Para São Francisco de Assis, o pressuposto de qualquer diálogo era a pobreza. Pobreza de espírito, que quer dizer permanecer em silêncio para que o outro possa ser escutado com sinceridade.

A opinião é de Dr. Rowan Williams, arcebispo de Canterbury e primaz anglicano, em artigo para o jornal dos bispos italianos, Avvenire, 27-10-2011. A tradução é de Moisés Sbardelotto.

Eis o texto.

Para São Francisco de Assis, o pressuposto de qualquer diálogo era a pobreza. Refiro-me a todo o ministério de Francisco. Não é possível falar de diálogo sem incluir a escuta recíproca, e não é possível escutar sem admitir alguma forma de pobreza interior, como a pobreza do silêncio, que nos serve para escutar as palavras do outro, e a pobreza de reconhecer que o outro pode nos dar algo de que temos necessidade.

Pobreza de espírito quer dizer permanecer em silêncio para que o outro – quer se trate do ambiente físico, do mundo animal, do crente de fé diferente ou do não crente – possa ser escutado com sinceridade. Certamente, não é o silêncio da dúvida ou do relativismo.

É pobreza fundamentada na firme convicção da absoluta realidade de Deus revelada pelo Cristo encarnado e, como demonstra a própria vida de Francisco, nas chagas de Jesus crucificado.

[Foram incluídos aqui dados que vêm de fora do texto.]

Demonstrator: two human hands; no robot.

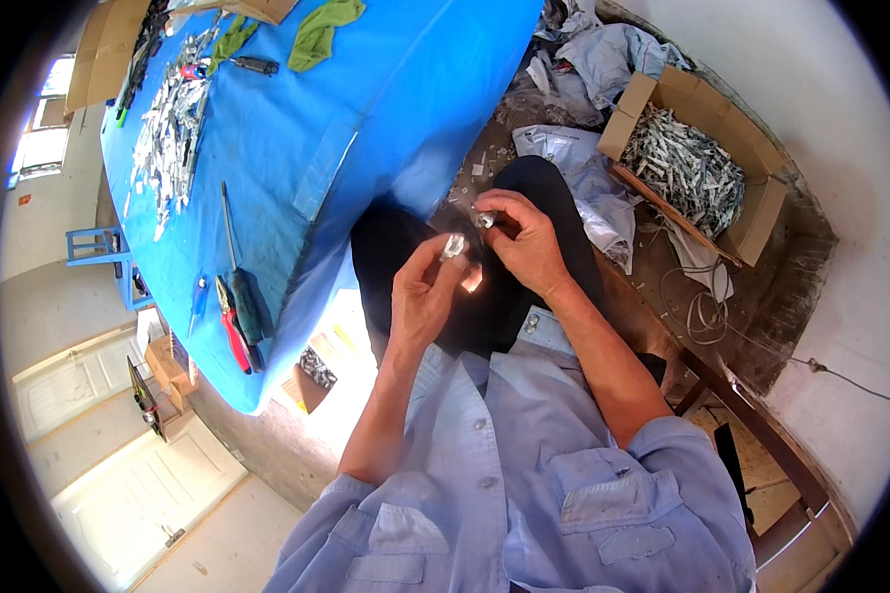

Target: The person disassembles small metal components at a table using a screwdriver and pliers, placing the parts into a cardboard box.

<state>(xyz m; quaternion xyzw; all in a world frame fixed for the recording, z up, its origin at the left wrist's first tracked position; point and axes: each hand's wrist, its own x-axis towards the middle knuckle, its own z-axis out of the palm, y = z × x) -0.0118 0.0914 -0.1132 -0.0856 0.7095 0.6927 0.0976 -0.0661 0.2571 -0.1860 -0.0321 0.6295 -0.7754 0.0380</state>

Fundamentada no convencimento de que o amor por Deus é sólido e forte o suficiente para superar a oposição mais intensa e obstinada, de que o silêncio do amor solícito faz surgir a verdade, e de que não se deve ter medo da verdade.

Nos encontros de Assis, deveremos escutar Francisco e pedir-lhe que reze por nós. No nosso diálogo, devemos encontrar a coragem de permanecer em silêncio juntos: não porque não temos nada a dizer ou nenhuma verdade para compartilhar, mas enquanto conscientes, e gratos, de que Cristo nos assegurou um lugar na sua vida e preparou para nós encontros em que reencontraremos e reconheceremos em pessoas e situações diversas.

Devemos encontrar o modo de falarmos e de escutarmo-nos uns aos outros de tal forma que deixemos surgir o logos, aquela energia e interação que está na base de toda a criação e que igualmente sustenta a justiça e a contemplação.